Rio - De texano, John Nicholson ainda tem a certidão de nascimento e lembranças dos anos de juventude. De resto, são quase 38 anos de carioquice — natural para um artista plástico americano que chegou ao Rio de Janeiro na Quarta-feira de Cinzas de 1977 e nunca mais pensou em partir.
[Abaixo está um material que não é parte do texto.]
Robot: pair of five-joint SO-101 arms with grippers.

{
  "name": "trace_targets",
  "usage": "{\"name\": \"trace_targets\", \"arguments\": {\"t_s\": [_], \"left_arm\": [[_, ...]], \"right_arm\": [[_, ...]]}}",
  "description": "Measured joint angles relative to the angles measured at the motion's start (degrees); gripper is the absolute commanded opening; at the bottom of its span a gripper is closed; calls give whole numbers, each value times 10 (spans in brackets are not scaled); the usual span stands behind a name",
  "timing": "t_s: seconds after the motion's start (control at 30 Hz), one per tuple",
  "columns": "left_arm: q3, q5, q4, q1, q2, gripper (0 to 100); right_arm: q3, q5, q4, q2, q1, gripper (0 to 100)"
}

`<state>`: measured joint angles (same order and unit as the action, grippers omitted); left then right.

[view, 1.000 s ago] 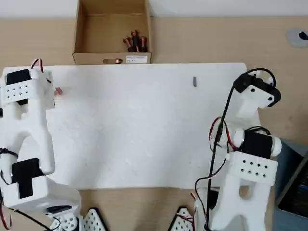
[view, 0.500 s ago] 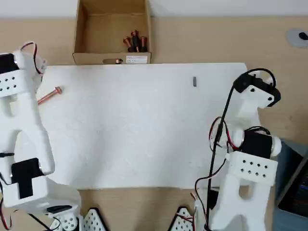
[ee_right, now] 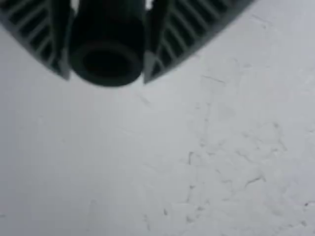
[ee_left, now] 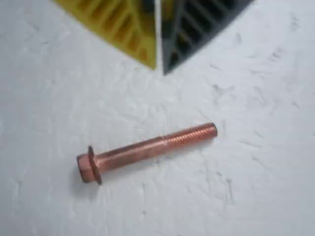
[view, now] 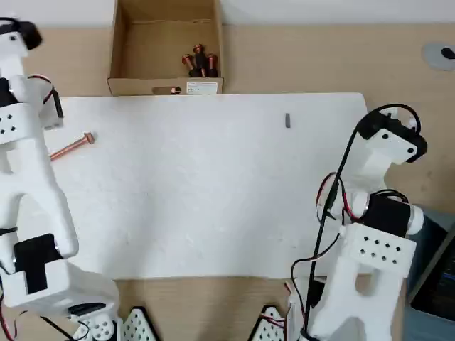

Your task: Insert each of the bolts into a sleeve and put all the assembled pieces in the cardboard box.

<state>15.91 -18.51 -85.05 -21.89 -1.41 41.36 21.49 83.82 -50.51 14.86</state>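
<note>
Left claw (ee_left: 158, 59), tips pressed together, is hovering over the loose copper flanged bolt (ee_left: 147, 153) while right claw (ee_right: 106, 51) is pinching a black tubular sleeve (ee_right: 106, 64), open end exposed, likely awaiting that bolt.

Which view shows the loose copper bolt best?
The left wrist view: the copper bolt lies whole on the white mat, head and thread clear. The high view gives it small at the mat's left edge. The right wrist view faces its held sleeve.

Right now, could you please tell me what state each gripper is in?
Left gripper: closed, empty.
Right gripper: closed on a black sleeve.
</note>
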Motion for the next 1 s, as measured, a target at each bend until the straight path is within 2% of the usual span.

A afeição pela capital fluminense é notada de forma imediata ao olhar para as telas que compõem a exposição ‘A Praia’, que ficará em cartaz até o dia 31 no Centro Cultural Municipal Parque das Ruínas, em Santa Teresa.

A tela ‘Ipanema’ mostra como as paisagens praianas são fundamentais no trabalho de John NicholsonDivulgação

Com curadoria de Clarisse Tarran e texto de apresentação de Guido Cavalcante, a mostra reúne 30 pinturas a óleo produzidas nos últimos quatro anos. A série de obras, que começou a ser desenvolvida em 2009, descreve cenas do cotidiano que podem ser vistas nas praias da Zona Sul.
“Meus trabalhos tratam desse meu autoexílio no Rio de Janeiro, que é uma cidade de luminosidade intensa, calor e que tem ritmos barulhentos e vitais. Gosto de captar a personalidade única da cidade”, explica Nicholson.

Com o trabalho calcado na tradição norte-americana — na qual o realismo, a fotografia e a arte pop exercem forte influência sobre a pintura dos séculos XX e XXI —, o artista acredita que o mais importante no processo de criação é poder utilizar a fotografia para capturar o indivíduo e lançá-lo no espaço pictórico, como se este fosse um espaço real, o seu habitat diário.

O processo de criação do artista começa longe da tela, por meio da fotografia. Ele dedica muito tempo ao registro de cenas em diferentes horários, estações do ano e dias da semana, tanto no calçadão como nas areias do Leme, de Copacabana, de Ipanema e do Leblon. A partir dessas imagens, escolhe os ângulos que vão servir de inspiração para as pinturas .

“Viver no Rio mudou o meu olhar para sempre. Aqui, com a orientação de artistas como Luiz Aquila e Claudio Kupermann, pude ver essa cidade como algo plástico, que me envolvia como pintor. Lembra um pouco um filme do (cineasta Akira) Kurosawa, em que a personagem caminha dentro de um quadro de Van Gogh. O Rio me dá isso.”